AVAILABLE DATA
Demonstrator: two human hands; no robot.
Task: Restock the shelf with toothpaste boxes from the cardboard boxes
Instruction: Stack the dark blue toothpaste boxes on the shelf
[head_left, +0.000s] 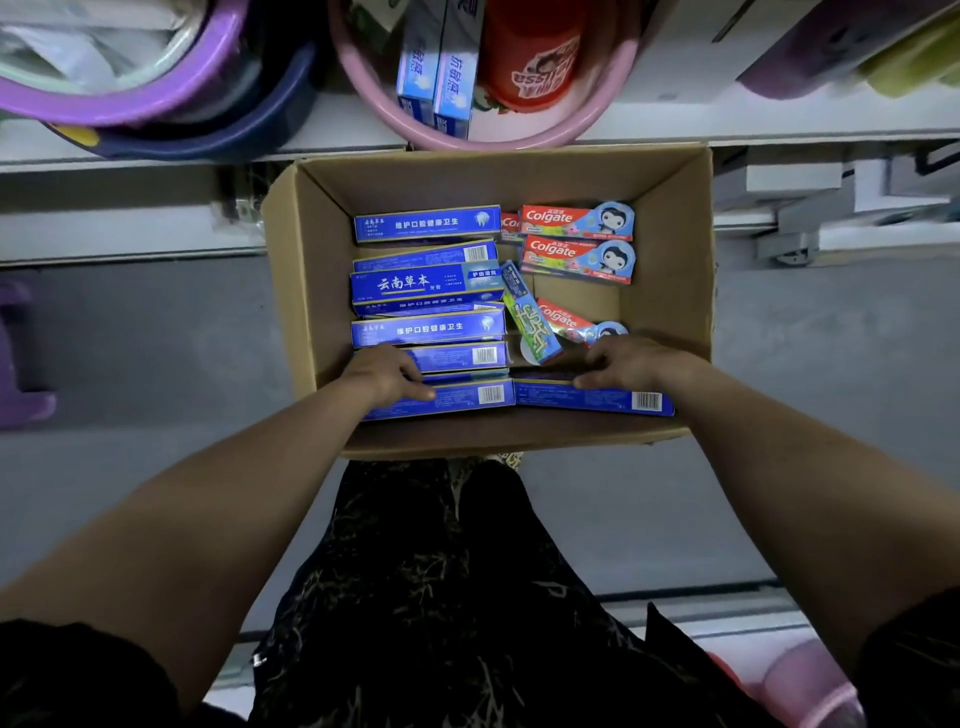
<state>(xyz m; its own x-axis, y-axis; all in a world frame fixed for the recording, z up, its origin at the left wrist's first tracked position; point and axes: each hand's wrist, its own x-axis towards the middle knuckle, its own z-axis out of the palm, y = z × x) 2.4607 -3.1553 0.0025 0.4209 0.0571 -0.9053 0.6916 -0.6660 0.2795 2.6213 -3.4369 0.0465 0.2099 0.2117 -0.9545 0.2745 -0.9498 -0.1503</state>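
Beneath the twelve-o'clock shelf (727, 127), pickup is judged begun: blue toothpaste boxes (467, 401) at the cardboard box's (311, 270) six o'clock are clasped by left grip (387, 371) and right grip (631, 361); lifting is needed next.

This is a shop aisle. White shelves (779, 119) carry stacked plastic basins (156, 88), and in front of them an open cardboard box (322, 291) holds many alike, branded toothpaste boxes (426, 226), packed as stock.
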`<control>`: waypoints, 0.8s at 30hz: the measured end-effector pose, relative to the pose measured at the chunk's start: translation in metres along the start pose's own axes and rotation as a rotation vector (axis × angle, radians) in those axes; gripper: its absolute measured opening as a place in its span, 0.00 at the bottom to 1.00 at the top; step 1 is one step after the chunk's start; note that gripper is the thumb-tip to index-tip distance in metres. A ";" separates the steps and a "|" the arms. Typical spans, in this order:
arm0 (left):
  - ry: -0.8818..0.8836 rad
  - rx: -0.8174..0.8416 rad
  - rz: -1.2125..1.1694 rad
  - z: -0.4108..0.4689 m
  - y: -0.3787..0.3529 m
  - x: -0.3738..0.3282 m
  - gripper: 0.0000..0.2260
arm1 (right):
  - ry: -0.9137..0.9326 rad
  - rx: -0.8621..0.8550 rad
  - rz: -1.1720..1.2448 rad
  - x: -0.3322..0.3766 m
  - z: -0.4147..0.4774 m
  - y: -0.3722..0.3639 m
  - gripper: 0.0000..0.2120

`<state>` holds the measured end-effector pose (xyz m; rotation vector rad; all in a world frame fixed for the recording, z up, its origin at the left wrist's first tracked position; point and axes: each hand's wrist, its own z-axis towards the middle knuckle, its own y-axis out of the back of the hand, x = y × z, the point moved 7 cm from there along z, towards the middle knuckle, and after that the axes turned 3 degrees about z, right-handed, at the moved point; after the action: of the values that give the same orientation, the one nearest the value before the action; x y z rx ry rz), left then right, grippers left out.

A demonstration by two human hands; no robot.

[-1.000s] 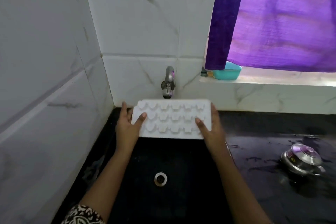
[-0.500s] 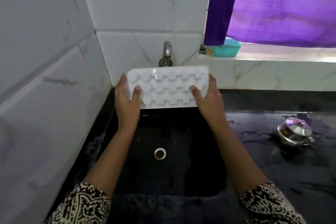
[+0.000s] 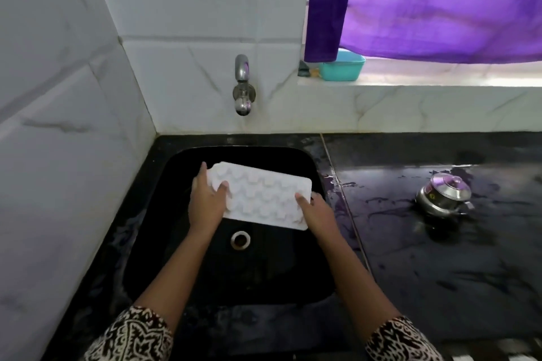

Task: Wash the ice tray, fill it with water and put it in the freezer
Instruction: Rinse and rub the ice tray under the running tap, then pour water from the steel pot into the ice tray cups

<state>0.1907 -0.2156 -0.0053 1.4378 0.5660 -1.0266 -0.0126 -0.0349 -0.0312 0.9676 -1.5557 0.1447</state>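
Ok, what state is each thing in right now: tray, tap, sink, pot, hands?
ice tray: cavity side up, held over the sink; water inside cannot be told.
left hand: grips the tray's left end.
right hand: grips the tray's right end.
tap: no stream showing.
sink: drain unplugged, no pooled water seen.
steel pot: lid on.
counter: wet in patches.

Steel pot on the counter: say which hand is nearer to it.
Right. The right hand grips the tray at the end nearest the pot; the left hand holds the opposite end, farther away.
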 end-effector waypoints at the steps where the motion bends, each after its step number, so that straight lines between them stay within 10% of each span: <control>1: -0.019 -0.005 -0.057 -0.004 -0.002 -0.006 0.30 | 0.012 -0.015 0.112 0.004 -0.004 0.008 0.21; 13: 0.006 0.161 -0.707 -0.112 -0.101 -0.085 0.14 | 0.044 -0.194 1.135 -0.031 -0.023 0.153 0.08; 19: 0.037 0.292 -0.525 -0.184 -0.188 -0.088 0.11 | -0.063 -0.251 0.745 -0.118 -0.021 0.233 0.17; 24: -0.050 0.314 -0.287 -0.219 -0.218 -0.090 0.28 | -0.038 -0.141 0.375 -0.169 -0.015 0.262 0.23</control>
<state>0.0212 0.0505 -0.0691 1.6296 0.6053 -1.4246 -0.1832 0.2245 -0.0627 0.5646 -1.7458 0.2766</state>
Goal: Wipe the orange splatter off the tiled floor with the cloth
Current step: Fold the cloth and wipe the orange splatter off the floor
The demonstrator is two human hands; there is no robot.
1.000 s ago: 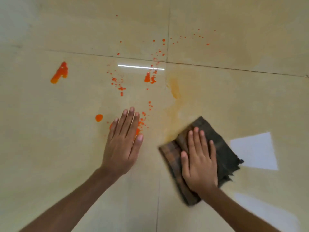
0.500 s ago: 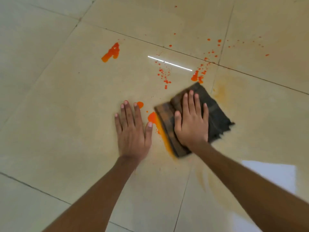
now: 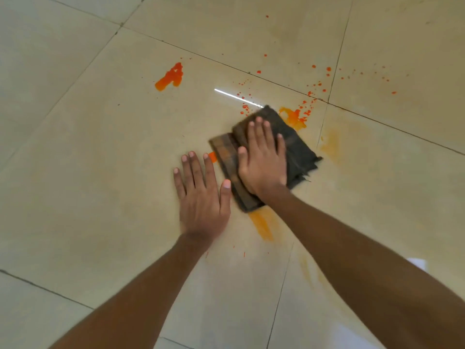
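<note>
Right hand: the right hand (image 3: 263,163) lies flat, fingers straight, pressing the dark brown checked folded cloth (image 3: 297,149).
Left hand: the left hand (image 3: 201,195) is spread on the beige tiled floor (image 3: 88,172), at the cloth's 8 o'clock.
Splatter: a bright orange blob (image 3: 171,76) lies at the cloth's 10 o'clock; an orange smear (image 3: 293,118) touches its 1 o'clock edge.

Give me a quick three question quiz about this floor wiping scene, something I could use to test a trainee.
1. True or false: the right hand presses flat on the dark folded checked cloth.
2. Where does the left hand rest? A: on the cloth. B: flat on the beige tiled floor. C: in the air.
3. Fill in, touching or apart: the thick orange blotch beyond the left hand lies ___ from the cloth.
Key: 1 true; 2 B; 3 apart.
</note>
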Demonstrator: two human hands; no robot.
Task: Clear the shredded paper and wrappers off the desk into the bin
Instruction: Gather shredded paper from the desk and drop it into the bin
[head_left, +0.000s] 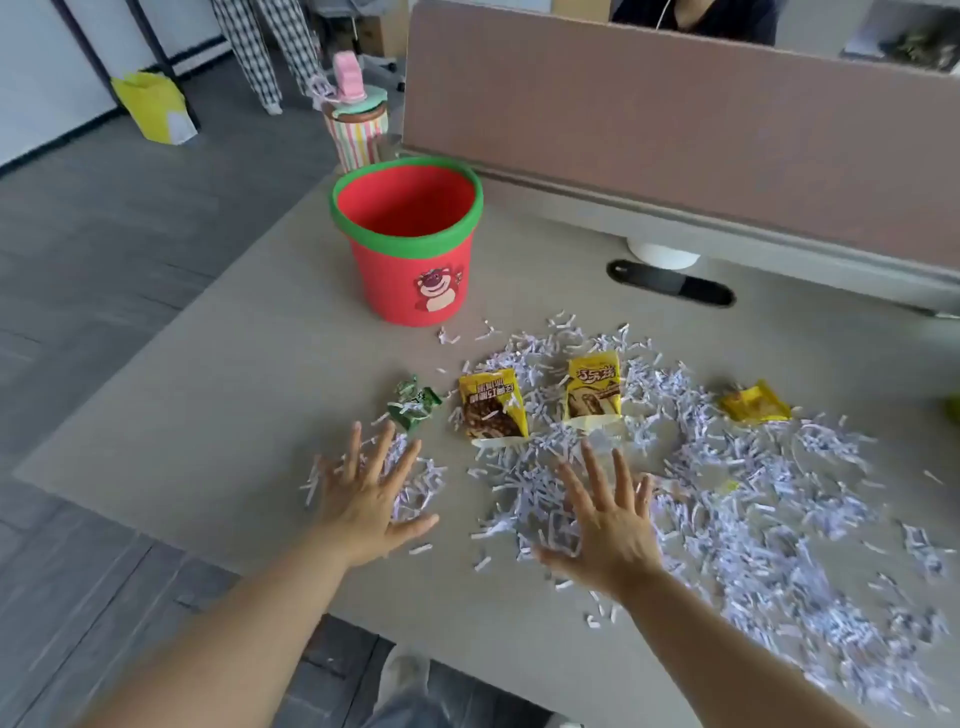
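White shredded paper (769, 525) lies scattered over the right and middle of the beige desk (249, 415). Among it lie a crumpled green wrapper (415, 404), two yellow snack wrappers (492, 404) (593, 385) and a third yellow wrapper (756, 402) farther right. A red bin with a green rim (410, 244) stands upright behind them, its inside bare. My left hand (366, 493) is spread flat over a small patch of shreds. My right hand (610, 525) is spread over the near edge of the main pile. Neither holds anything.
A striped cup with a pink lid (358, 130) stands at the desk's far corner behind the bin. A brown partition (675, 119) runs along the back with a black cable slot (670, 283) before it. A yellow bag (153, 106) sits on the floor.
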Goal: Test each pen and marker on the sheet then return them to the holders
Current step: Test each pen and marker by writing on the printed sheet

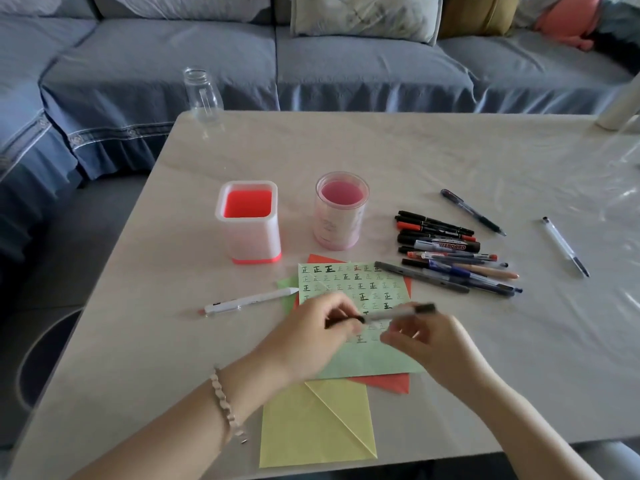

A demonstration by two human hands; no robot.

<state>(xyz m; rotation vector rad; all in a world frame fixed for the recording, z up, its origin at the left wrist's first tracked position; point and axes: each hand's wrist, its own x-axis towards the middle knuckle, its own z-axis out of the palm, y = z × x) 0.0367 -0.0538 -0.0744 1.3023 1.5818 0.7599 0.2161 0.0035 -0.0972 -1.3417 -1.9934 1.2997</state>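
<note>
My left hand (318,336) and my right hand (429,341) hover over the green sheet (349,282), which is covered with rows of written marks. Between them lies a grey pen (391,315), level and blurred; the left hand grips its dark end, the right hand's fingers touch its body near the other end. A square holder with a red inside (249,221) and a round pink holder (341,209) stand behind the sheet, both empty. A pile of pens and markers (450,254) lies to the right of the sheet.
A white pen (249,301) lies left of the sheet. Two more pens lie apart at right, a dark pen (472,212) and a clear pen (565,245). Orange paper (384,382) and yellow paper (317,424) sit under the sheet. A glass jar (202,95) stands at the far edge.
</note>
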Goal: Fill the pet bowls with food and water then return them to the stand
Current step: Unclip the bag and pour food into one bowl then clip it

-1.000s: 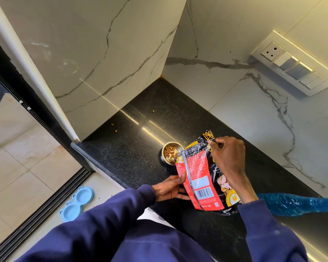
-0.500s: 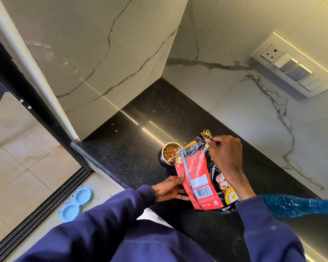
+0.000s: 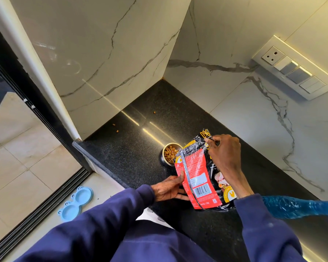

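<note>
Glossy crinkled foil bag (image 3: 195, 178), red and black, tilted over the speckled black stone counter (image 3: 133, 154). My left hand (image 3: 169, 189) grips its lower edge, thumb on the front, fingers behind. My right hand (image 3: 225, 152) pinches the bag's top corner. The round metal bowl (image 3: 175, 144), dark outside, sits on the counter just behind the bag, partly hidden, with brown kibble (image 3: 170, 151) in it. Loose bits (image 3: 115, 125) lie nearer the veined marble wall (image 3: 225, 87). A crinkly blue plastic bottle (image 3: 299, 206) lies by my right sleeve. The pale-blue stand (image 3: 76, 203) with two round wells is on the tiled floor, well apart from the bowl.
</note>
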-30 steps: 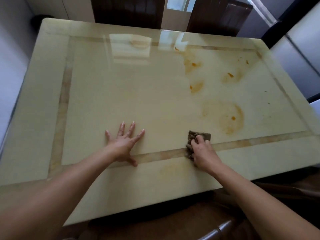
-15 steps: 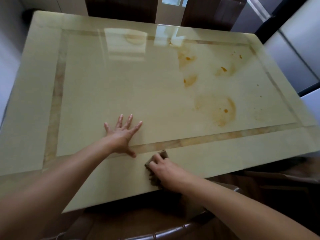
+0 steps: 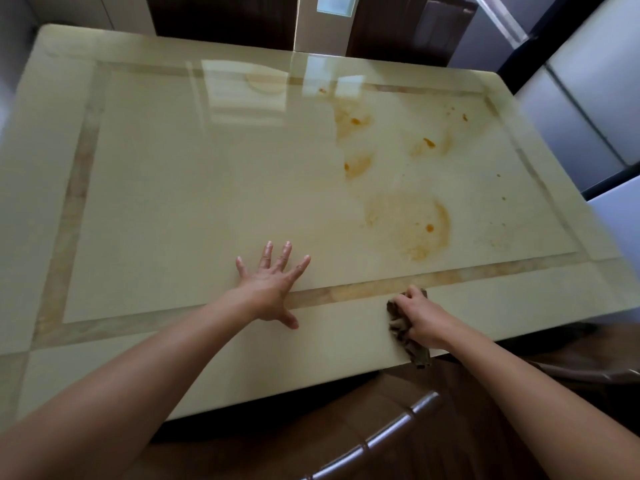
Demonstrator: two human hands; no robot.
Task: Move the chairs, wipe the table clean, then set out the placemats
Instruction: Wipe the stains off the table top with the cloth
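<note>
OK, we're looking down on the table (image 3: 173, 202): a glossy cream top with a tan inlay band (image 3: 363, 292) framing it just inside the edge.

- Our left hand (image 3: 268, 285) lies palm down on the top. The fingers are straight and spread wide, and the thumb lies across the near inlay band. It holds nothing.
- Our right hand (image 3: 420, 317) is curled round a crumpled brown cloth (image 3: 398, 327) and presses it on the near border strip. It sits to the right of the left hand, and the two don't touch. The fingertips reach the near inlay band, and the cloth's tail hangs over the near table edge.
- The big stain (image 3: 408, 225) is an orange-brown ring with an orange speck in it. It lies inside the frame, beyond the right hand and apart from the cloth.
- Two smaller smears (image 3: 356, 164) lie farther out towards the far edge, one behind the other. Another smear (image 3: 431, 145) sits to their right.
- We see a few dark specks (image 3: 498, 175) near the right end.
- The left half of the top shows only window glare (image 3: 242, 84).
- Two dark chair backs (image 3: 221, 19) stand beyond the far edge, well apart, with a pale panel between them.
- On the near side, a curved glossy wooden rail (image 3: 398, 434) sits below the table edge between our forearms. It looks like a chair back, but we can't tell for sure.
</note>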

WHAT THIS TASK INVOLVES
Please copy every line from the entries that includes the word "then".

OUTPUT OF THE TASK
`<state>` holds the measured end-effector pose (xyz m; rotation vector rad; all in a world frame fixed for the recording, z up, its origin at the left wrist's first tracked position; point and axes: each hand's wrist, its own z-axis towards the middle knuckle, its own y-axis out of the back of the hand, x = y × z, the point moved 7 cm from there along z, towards the middle knuckle, and after that the axes turned 3 degrees about z, right-handed, at the moved point; after the action: of the values that give the same orientation, the one nearest the value before the action; x y z rx ry rz), left then right, grippers left out.
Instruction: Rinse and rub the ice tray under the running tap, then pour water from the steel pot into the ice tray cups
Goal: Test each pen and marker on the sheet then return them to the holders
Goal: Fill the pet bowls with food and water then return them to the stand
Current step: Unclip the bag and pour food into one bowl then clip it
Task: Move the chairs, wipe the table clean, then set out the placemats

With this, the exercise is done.